To do: Write out the whole listing without a single alteration.

*** Opening Provided material ***

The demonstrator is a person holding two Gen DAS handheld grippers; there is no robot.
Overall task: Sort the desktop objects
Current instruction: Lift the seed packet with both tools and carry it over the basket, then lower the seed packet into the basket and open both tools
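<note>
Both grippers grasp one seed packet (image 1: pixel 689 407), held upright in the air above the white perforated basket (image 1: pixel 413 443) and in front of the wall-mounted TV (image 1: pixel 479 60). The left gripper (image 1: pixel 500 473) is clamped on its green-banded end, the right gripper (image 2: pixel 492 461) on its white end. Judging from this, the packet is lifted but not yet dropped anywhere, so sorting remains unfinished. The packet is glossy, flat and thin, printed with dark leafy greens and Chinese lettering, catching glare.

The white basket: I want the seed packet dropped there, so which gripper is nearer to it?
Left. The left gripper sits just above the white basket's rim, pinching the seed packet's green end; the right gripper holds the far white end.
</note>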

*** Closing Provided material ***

Written solution:
The demonstrator is a person holding two Gen DAS handheld grippers; there is no robot.
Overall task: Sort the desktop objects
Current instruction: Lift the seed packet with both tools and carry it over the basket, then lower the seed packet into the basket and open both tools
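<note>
Both grippers grasp one seed packet (image 1: pixel 689 407), held upright in the air above the white perforated basket (image 1: pixel 413 443) and in front of the wall-mounted TV (image 1: pixel 479 60). The left gripper (image 1: pixel 500 473) is clamped on its green-banded end, the right gripper (image 2: pixel 492 461) on its white end. Judging from this, the packet is lifted but not yet dropped anywhere, so sorting remains unfinished. The packet is glossy, flat and thin, printed with dark leafy greens and Chinese lettering, catching glare.

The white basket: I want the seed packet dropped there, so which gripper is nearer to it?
Left. The left gripper sits just above the white basket's rim, pinching the seed packet's green end; the right gripper holds the far white end.
</note>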

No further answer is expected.